The adage that your home is the most important investment you will probably make still is true, so borrowing money to improve that investment is probably a smart decision, as long as you concentrate on the right kind of home improvements. New kitchens and bathrooms, additions such as an extra bedroom or family room have long proven to be wise investments over the long run.
Getting the financing for these types of improvements is the challenge today, since relying on home equity loans is not as easy now that housing values have fallen so much, and so borrowers may have to look for a new way to borrow. Peer to peer loans seem perfectly designed to fill this gap.
The home improvement loans we have been familiar withhave been financed by banks or similar lending institutions. Home improvement loans obtained in this way could be expensive, especially now that the value of the home is lower and there may not be enough equity to use it as collateral.
But where do banks and other lenders get the funds to lend to homeowners in the first place? Depositors supply the banks with the funds to give to borrowers. Wouldn’t it be ideal if the depositors could lend the money directly to the borrowers?
People who have some money to invest may consider depositing those funds in a bank, but that kind of investment only yields about 1% today. On the other hand, borrowers are still paying 10, 12 or even 15% on a home improvement loan to perform some necessary home improvements. Where does the rate difference go? To the banks, of course. This is one of the main reasons behind peer to peer financing, to eliminate this expensive middle man. Investors can lend to borrowers at rates significantly better than 1%. The borrower, on the other hand, will be quoted a better rate because there is no financial intermediary in the middle to take all of the profit.
This kind of investment is very attractive to investors since they can spread their risk out over many different borrowers (this is a unique feature of peer to peer lending) and decide upon the individual level of risk they want to take. This same kind of advantage accrues to borrowers, who will have many investors bidding for their loans.

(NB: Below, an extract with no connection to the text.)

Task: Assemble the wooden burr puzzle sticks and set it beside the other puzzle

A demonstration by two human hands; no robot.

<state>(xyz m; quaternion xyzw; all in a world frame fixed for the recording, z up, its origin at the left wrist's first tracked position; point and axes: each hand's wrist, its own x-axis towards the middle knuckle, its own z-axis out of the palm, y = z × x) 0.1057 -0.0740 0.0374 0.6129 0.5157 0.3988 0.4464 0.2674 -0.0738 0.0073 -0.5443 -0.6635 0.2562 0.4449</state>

These peer to peer loans are administered on a site that is similar in method to an Ebay kind of site for goods that people buy and sell. Investors can review all of the potential borrowers and decide who to lend to (invest in). Lenders also have the choice of knowing the purpose of the loan, so they can specifically choose home improvement loans if that is what they prefer to invest in, which is an added feature that makes the program attractive for both investors and borrowers.